Nachtrag am 22.9.2019:
In meinem Beitrag „Wo war „Gott“ zur Zeit der Judenvernichtung, sowie im ersten und im zweiten Weltkrieg? Wieso hat er nicht eingegriffen, wo er doch allmächtig ist? Warum lässt „Gott“ das Leid zu?“ wage ich mich an eine Theodizee aus meiner ganz persönlichen Sicht. Aus dem dort Gesagten folgt, dass es eigentlich keinen Unterschied zwischen einer göttlichen und einer menschengemachten Ordnung gibt. Beide sind untrennbar verbunden, sie sind im Grunde genommen eins. Womöglich liegt die Crux darin, dass der Mensch permanent dazu neigt, sich oder vielmehr Teile von sich abzuspalten, nach außen zu verlagern und von sich getrennt anzusehen. Der Schlüssel zum Heil liegt im Hier und Jetzt. Ich darf mich an jedem neuen Tag, zu jeder neuen Stunde, in jeder neuen Sekunde entscheiden, wohin ich meine Aufmerksamkeit und Energien richte. Wenn ich mich als Werkzeug Gottes begreife, mich für die Liebe entscheide, können Wunder geschehen. Das hört sich so leicht an. Wäre es eigentlich auch, wenn ich nicht ständig wieder der Illusion verfallen würde, ich sei von Gott getrennt.

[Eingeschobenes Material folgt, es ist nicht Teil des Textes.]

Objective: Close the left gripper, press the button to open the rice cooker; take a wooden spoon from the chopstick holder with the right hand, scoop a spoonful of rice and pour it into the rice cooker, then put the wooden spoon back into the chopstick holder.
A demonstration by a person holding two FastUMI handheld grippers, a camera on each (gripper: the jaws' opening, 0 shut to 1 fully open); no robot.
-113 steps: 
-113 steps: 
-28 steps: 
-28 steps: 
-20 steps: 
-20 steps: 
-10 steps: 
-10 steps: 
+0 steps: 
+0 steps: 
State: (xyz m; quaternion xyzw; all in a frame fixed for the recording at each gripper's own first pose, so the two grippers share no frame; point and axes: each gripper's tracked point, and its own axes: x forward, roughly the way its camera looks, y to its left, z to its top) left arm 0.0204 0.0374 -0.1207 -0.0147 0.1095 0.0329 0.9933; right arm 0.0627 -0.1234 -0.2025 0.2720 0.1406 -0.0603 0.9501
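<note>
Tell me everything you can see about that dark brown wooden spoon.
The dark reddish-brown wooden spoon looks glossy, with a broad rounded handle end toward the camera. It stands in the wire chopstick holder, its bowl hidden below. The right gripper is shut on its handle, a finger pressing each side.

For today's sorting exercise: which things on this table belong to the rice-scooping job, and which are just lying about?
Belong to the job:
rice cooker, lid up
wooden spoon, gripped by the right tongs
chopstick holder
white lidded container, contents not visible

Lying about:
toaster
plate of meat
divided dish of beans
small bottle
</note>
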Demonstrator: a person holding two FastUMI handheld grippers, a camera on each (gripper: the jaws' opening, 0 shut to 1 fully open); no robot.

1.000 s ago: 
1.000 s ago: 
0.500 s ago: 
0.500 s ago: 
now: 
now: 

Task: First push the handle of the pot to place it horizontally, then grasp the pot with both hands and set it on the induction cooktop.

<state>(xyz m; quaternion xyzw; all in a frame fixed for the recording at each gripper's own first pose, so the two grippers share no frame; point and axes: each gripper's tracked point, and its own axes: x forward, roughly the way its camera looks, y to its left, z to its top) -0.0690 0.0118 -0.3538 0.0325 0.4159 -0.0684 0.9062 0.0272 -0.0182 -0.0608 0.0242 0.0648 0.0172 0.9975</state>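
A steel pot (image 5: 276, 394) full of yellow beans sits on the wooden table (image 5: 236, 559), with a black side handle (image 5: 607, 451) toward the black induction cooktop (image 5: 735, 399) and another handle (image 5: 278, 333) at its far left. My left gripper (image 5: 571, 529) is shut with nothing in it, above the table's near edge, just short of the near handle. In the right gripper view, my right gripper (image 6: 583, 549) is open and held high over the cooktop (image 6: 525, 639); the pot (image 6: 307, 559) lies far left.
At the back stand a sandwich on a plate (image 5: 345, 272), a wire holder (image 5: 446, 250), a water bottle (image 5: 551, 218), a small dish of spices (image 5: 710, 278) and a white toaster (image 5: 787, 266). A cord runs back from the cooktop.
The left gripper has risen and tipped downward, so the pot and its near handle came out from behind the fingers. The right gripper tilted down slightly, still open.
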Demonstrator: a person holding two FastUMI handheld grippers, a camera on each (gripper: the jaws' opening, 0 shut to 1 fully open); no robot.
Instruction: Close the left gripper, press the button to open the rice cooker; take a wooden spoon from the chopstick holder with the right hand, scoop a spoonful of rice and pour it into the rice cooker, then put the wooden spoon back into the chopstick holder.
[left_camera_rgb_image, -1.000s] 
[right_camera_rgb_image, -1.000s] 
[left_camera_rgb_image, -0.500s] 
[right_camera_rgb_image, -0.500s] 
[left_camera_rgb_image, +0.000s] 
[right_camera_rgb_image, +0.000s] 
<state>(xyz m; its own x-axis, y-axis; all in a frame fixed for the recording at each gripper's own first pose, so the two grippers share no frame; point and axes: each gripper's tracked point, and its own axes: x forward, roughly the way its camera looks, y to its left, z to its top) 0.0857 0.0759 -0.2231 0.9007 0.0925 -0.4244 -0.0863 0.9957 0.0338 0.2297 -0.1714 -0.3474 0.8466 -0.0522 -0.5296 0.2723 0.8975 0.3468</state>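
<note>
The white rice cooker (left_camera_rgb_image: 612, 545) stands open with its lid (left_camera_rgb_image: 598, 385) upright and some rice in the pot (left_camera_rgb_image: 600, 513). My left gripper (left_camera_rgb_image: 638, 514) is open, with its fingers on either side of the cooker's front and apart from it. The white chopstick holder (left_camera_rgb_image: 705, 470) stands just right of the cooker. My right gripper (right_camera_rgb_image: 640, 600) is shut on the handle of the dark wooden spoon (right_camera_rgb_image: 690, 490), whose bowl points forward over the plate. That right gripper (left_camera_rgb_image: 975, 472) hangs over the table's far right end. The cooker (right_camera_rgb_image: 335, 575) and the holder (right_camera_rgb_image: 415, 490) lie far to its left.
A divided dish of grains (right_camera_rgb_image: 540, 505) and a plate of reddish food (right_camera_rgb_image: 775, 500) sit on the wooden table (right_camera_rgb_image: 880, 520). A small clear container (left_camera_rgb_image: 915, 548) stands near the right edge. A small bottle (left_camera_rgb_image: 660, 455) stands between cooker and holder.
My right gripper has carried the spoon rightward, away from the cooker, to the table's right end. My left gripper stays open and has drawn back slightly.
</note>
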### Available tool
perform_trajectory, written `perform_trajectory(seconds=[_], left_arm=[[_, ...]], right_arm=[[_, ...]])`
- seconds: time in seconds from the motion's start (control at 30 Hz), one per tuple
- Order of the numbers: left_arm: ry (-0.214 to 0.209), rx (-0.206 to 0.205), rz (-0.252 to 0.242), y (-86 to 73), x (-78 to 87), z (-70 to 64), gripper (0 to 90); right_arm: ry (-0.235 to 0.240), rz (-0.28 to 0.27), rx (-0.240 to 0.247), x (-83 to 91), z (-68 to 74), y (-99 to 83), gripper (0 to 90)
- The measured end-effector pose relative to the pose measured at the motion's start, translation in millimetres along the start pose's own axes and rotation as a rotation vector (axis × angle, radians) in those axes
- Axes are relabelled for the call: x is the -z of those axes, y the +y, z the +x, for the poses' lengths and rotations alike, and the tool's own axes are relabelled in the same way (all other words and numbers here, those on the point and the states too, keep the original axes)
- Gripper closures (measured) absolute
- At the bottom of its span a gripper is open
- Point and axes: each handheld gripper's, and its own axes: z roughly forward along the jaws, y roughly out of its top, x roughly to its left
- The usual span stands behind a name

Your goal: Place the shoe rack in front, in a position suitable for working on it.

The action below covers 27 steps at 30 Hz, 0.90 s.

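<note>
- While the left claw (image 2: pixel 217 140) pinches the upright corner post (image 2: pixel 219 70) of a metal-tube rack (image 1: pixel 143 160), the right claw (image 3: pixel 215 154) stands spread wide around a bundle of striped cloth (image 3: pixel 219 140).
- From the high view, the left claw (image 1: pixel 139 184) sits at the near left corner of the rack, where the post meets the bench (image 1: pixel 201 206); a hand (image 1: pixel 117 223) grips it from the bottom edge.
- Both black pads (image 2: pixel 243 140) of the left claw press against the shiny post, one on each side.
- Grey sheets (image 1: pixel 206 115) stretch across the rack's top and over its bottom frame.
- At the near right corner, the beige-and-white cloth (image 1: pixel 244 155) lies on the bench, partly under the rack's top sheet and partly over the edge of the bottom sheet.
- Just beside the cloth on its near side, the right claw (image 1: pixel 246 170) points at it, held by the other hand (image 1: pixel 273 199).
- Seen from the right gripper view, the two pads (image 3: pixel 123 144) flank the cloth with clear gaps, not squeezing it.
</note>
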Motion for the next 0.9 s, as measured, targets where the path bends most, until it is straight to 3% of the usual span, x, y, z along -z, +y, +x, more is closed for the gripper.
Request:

„Bleibet hier und wachet mit mir.
Wachet und betet,
wachet und betet.“

So lautet der Text eines Liedes der Communauté de Taizé. Er ist inspiriert von Mt 26,36–38, wo es heißt: „Da ergriff ihn Angst und Traurigkeit, und er sagte zu ihnen: Meine Seele ist zu Tode betrübt. Bleibt hier und wacht mit mir! [..] Und er ging zu den Jüngern zurück und fand sie schlafend. Da sagte er zu Petrus: Konntet ihr nicht einmal eine Stunde mit mir wachen? Wacht und betet, damit ihr nicht in Versuchung geratet.“

Für meinen Alltag bedeutet das: Meditation als Mittel der Rückverbindung zu Gott praktisch leben. Beharrlich. Immer wieder. Auch wenn es schwer fällt in unserer hektischen Zeit.